_TASK DIRECTIONS_.
Transcribe only part of the material below: the lines from the one containing "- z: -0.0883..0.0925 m" through the one containing "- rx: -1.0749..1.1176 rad", inclusive, exactly as written.

_SUPPLIED DATA_.
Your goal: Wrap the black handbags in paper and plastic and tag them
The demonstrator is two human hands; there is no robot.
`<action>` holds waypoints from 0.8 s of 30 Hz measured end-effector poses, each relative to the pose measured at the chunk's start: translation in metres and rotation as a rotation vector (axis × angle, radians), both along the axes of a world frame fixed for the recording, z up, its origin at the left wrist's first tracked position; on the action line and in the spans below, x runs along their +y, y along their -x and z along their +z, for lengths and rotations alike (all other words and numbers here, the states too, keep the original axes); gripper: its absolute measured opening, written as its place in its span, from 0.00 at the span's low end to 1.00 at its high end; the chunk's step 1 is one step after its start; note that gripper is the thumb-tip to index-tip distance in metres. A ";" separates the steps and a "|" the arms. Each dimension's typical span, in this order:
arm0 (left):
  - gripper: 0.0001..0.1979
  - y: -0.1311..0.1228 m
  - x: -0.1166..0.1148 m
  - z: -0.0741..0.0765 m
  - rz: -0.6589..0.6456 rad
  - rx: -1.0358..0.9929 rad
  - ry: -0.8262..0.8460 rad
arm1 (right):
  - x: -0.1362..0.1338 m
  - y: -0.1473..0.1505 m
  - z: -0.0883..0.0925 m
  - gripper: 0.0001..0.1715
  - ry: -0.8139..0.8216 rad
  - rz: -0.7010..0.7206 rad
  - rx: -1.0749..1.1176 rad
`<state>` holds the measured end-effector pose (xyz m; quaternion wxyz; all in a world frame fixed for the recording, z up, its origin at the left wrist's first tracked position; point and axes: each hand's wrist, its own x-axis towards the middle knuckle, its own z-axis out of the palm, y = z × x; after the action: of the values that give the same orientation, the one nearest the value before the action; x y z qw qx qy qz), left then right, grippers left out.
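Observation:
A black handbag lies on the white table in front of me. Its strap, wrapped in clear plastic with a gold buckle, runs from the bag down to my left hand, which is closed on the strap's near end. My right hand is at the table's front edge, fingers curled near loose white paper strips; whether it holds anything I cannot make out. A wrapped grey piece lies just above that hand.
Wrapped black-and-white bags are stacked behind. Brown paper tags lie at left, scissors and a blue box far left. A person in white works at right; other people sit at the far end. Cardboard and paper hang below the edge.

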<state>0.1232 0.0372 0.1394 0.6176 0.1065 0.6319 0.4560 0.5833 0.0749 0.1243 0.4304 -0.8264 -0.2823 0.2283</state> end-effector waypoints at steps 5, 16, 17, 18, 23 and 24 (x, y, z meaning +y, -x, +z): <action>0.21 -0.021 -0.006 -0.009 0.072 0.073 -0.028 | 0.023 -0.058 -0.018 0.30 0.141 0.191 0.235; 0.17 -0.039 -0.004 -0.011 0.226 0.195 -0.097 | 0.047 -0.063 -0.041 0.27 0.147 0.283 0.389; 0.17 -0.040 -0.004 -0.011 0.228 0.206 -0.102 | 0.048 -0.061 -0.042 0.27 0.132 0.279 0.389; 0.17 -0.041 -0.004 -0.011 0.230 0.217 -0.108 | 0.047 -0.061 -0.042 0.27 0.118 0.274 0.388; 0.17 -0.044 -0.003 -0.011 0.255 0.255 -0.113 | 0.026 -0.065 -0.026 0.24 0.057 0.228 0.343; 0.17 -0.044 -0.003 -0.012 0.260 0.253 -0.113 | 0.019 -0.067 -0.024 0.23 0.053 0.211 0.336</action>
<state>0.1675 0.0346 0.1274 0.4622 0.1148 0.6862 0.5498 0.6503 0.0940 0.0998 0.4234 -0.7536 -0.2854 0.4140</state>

_EXPECTED ANSWER_.
  - z: -0.0883..0.0925 m
  - gripper: 0.0001..0.1715
  - ry: -0.8139..0.8216 rad
  - rz: -0.7010..0.7206 rad
  - rx: -1.0749..1.1176 rad

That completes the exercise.